Containerized Data Importer
Containerized-Data-Importer (CDI) is a persistent storage management add-on for Kubernetes.
It's primary goal is to provide a declarative way to build Virtual Machine Disks on PVCs for Kubevirt VMs
CDI works with standard core Kubernetes resources and is storage device agnostic, while its primary focus is to build disk images for Kubevirt, it's also useful outside of a Kubevirt context to use for initializing your Kubernetes Volumes with data.
Introduction
Kubernetes extension to populate PVCs with VM disk images or other data
CDI provides the ability to populate PVCs with VM images or other data upon creation. The data can come from different sources: a URL, a container registry, another PVC (clone), or an upload from a client.
DataVolumes
CDI includes a CustomResourceDefinition (CRD) that provides an object of type DataVolume. The DataVolume is an abstraction on top of the standard Kubernetes PVC and can be used to automate creation and population of a PVC with data. Although you can use PVCs directly with CDI, DataVolumes are the preferred method since they offer full functionality, a stable API, and better integration with kubevirt. More details about DataVolumes can be found here.
Import from URL
This method is selected when you create a DataVolume with an http
source. CDI will populate the volume using a pod that will download from the given URL and handle the content according to the contentType setting (see below). It is possible to configure basic authentication using a secret and specify custom TLS certificates in a ConfigMap.

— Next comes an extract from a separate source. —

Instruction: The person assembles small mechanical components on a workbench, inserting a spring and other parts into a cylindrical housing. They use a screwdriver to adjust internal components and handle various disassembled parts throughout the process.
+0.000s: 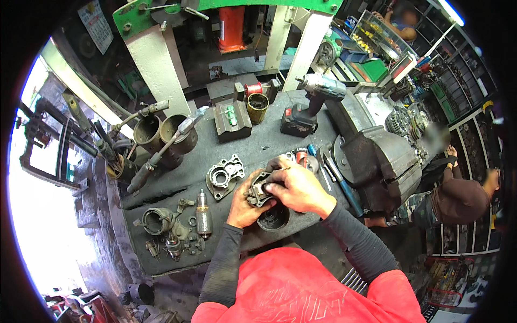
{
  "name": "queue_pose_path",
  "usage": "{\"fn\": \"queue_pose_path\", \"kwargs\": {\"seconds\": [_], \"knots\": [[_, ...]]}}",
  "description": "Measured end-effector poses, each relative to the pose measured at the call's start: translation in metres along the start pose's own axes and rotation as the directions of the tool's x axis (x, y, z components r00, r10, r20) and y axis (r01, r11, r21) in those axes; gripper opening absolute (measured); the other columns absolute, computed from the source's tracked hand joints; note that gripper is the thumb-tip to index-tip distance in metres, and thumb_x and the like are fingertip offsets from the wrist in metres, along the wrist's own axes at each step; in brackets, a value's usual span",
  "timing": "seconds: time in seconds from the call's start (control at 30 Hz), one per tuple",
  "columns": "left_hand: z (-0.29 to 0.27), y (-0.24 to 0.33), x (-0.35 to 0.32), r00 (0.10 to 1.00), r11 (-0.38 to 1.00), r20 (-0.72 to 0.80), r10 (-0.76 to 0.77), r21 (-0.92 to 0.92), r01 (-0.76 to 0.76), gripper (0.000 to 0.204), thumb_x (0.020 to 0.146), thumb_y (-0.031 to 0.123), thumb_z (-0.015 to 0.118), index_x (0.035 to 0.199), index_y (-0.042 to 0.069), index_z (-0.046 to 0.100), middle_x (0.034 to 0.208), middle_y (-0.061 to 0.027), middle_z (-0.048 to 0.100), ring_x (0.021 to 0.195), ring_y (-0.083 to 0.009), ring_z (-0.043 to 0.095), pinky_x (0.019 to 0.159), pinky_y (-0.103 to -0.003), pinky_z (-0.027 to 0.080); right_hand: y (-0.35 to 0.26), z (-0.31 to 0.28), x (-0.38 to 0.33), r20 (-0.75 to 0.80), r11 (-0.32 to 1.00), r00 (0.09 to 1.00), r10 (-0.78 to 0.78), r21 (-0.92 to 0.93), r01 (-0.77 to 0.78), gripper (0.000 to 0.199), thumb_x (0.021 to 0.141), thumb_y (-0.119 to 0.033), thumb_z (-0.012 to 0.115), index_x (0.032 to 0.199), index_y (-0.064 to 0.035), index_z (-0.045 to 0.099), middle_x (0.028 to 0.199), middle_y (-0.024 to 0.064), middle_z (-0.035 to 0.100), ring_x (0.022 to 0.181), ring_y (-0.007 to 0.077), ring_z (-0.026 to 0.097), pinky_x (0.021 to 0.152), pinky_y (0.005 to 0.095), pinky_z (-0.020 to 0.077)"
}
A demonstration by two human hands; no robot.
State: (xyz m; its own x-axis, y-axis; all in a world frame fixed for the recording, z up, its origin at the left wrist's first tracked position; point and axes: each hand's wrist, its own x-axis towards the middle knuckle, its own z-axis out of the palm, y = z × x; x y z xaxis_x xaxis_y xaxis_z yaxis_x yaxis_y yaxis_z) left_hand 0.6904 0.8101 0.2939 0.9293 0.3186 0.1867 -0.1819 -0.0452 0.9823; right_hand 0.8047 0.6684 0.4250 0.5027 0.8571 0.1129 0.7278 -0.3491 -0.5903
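Observation:
My left hand (245,206) is wrapped round a small grey metal housing (259,189) with an open, flanged face, held above the bench's near edge. The fingers of my right hand (297,185) are bent and pressed into its open side; whether they pinch a smaller piece there is hidden. Just below my hands stands a dark, round, hollow casing (274,217). To the left lies a cast metal end cover (223,175) with a round bore. Nearer me, an armature (203,215) stands on end beside a cylindrical housing (157,221) and several small gears and fittings.
A cordless impact wrench (316,103) stands at the back of the bench (264,141). Right of my hands lie a blue-handled screwdriver (350,195) and a big bench vise (377,159). Metal cans (147,134) with tools stand left. Two other people are at the far right.

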Motion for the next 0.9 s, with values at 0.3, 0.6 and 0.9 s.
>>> {"fn": "queue_pose_path", "kwargs": {"seconds": [0.3,0.6,0.9], "knots": [[0.016,0.05,-0.015,0.968,0.998,-0.249,0.039,0.057,-0.026,0.124,0.059,0.025,0.104,0.157,-0.001,0.033,0.153,-0.0168,0.049,0.141,-0.0301,0.048,0.12,-0.044,0.039,-0.005,0.01,0.01,0.117,0.963,0.986,0.116,-0.256,-0.083,0.04,0.091,-0.043,0.07,0.101,-0.0056,0.078,0.116,0.0175,0.059,0.105,0.0368,0.067,0.082,0.0568,0.0526],[0.059,0.064,-0.007,0.872,0.79,-0.432,0.23,0.606,0.092,0.075,0.078,0.019,0.084,0.139,-0.005,0.047,0.132,-0.0276,0.056,0.126,-0.0488,0.054,0.108,-0.053,0.044,-0.007,0.003,0.011,0.199,0.98,0.96,0.197,-0.012,-0.199,0.038,0.095,-0.04,0.069,0.102,-0.0033,0.077,0.124,0.0199,0.057,0.111,0.0393,0.066,0.093,0.0606,0.0493],[0.051,0.056,-0.01,0.894,0.823,-0.405,0.19,0.563,0.08,0.072,0.07,0.014,0.085,0.134,0.001,0.055,0.124,-0.0209,0.063,0.113,-0.0426,0.063,0.094,-0.048,0.054,0.0,0.02,-0.002,-0.093,0.994,0.991,0.094,-0.047,-0.099,0.03,0.088,-0.03,0.075,0.096,-0.0012,0.079,0.119,0.024,0.06,0.1,0.0421,0.068,0.086,0.0491,0.0568]]}}
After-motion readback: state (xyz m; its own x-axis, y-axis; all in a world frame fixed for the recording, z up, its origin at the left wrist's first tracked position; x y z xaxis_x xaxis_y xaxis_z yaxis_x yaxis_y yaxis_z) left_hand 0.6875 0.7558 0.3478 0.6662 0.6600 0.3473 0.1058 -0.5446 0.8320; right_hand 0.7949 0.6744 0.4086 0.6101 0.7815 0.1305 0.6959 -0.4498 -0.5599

Import from container registry
When a DataVolume has a registry
source CDI will populate the volume with a Container Disk downloaded from the given image URL. The only valid contentType for this source is kubevirt
and the image must be a Container Disk. More details can be found here.
Clone another PVC
To clone a PVC, create a DataVolume with a pvc
source and specify namespace
and name
of the source PVC. CDI will attempt an efficient clone of the PVC using the storage backend if possible. Otherwise, the data will be transferred to the target PVC using a TLS secured connection between two pods on the cluster network. More details can be found here.
Upload from a client
To upload data to a PVC from a client machine first create a DataVolume with an upload
source. CDI will prepare to receive data via an upload proxy which will transit data from an authenticated client to a pod which will populate the PVC according to the contentType setting. To send data to the upload proxy you must have a valid UploadToken. See the upload documentation for details.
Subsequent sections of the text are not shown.